• Task item:
Set the whole listing down again without deviation.

• Collected material:

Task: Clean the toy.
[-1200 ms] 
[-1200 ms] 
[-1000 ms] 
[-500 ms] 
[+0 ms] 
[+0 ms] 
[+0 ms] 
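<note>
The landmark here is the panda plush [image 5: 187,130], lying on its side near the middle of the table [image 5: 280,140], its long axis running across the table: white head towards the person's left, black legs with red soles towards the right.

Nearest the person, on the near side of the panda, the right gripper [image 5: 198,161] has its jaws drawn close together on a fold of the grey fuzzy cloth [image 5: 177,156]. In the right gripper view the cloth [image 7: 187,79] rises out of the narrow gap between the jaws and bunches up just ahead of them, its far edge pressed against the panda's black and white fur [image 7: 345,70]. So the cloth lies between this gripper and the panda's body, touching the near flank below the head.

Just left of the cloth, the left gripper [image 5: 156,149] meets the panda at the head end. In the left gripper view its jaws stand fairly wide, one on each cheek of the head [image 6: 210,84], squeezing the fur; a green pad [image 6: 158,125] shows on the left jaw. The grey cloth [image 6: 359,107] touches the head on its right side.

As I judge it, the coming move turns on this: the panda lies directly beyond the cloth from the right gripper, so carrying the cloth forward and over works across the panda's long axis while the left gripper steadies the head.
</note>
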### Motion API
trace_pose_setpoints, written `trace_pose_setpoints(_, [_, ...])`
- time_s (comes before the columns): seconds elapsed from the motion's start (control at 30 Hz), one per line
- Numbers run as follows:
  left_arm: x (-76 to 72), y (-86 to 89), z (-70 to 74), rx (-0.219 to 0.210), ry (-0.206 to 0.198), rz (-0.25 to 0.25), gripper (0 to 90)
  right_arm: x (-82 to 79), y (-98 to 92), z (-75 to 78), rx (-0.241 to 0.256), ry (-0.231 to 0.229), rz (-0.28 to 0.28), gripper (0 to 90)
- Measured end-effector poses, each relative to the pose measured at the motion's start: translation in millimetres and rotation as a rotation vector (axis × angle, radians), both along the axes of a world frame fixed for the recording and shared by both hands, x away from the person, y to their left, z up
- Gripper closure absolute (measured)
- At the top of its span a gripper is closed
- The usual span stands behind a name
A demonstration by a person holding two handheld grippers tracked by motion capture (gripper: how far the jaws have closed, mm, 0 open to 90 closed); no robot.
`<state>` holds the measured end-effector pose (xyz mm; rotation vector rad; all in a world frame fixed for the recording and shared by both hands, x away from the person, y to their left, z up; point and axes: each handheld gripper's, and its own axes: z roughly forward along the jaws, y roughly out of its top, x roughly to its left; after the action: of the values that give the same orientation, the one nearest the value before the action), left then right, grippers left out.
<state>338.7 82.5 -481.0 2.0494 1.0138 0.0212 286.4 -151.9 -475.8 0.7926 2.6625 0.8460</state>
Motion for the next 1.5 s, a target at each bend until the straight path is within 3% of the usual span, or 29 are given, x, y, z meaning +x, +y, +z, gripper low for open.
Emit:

• Solved problem:
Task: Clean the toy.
[-1200 ms] 
[-1200 ms] 
[-1000 ms] 
[-500 ms] 
[+0 ms] 
[+0 ms] 
[+0 ms] 
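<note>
The landmark here is the panda plush [image 5: 187,130], lying on its side near the middle of the table [image 5: 280,140], its long axis running across the table: white head towards the person's left, black legs with red soles towards the right.

Nearest the person, on the near side of the panda, the right gripper [image 5: 198,161] has its jaws drawn close together on a fold of the grey fuzzy cloth [image 5: 177,156]. In the right gripper view the cloth [image 7: 187,79] rises out of the narrow gap between the jaws and bunches up just ahead of them, its far edge pressed against the panda's black and white fur [image 7: 345,70]. So the cloth lies between this gripper and the panda's body, touching the near flank below the head.

Just left of the cloth, the left gripper [image 5: 156,149] meets the panda at the head end. In the left gripper view its jaws stand fairly wide, one on each cheek of the head [image 6: 210,84], squeezing the fur; a green pad [image 6: 158,125] shows on the left jaw. The grey cloth [image 6: 359,107] touches the head on its right side.

As I judge it, the coming move turns on this: the panda lies directly beyond the cloth from the right gripper, so carrying the cloth forward and over works across the panda's long axis while the left gripper steadies the head.
</note>
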### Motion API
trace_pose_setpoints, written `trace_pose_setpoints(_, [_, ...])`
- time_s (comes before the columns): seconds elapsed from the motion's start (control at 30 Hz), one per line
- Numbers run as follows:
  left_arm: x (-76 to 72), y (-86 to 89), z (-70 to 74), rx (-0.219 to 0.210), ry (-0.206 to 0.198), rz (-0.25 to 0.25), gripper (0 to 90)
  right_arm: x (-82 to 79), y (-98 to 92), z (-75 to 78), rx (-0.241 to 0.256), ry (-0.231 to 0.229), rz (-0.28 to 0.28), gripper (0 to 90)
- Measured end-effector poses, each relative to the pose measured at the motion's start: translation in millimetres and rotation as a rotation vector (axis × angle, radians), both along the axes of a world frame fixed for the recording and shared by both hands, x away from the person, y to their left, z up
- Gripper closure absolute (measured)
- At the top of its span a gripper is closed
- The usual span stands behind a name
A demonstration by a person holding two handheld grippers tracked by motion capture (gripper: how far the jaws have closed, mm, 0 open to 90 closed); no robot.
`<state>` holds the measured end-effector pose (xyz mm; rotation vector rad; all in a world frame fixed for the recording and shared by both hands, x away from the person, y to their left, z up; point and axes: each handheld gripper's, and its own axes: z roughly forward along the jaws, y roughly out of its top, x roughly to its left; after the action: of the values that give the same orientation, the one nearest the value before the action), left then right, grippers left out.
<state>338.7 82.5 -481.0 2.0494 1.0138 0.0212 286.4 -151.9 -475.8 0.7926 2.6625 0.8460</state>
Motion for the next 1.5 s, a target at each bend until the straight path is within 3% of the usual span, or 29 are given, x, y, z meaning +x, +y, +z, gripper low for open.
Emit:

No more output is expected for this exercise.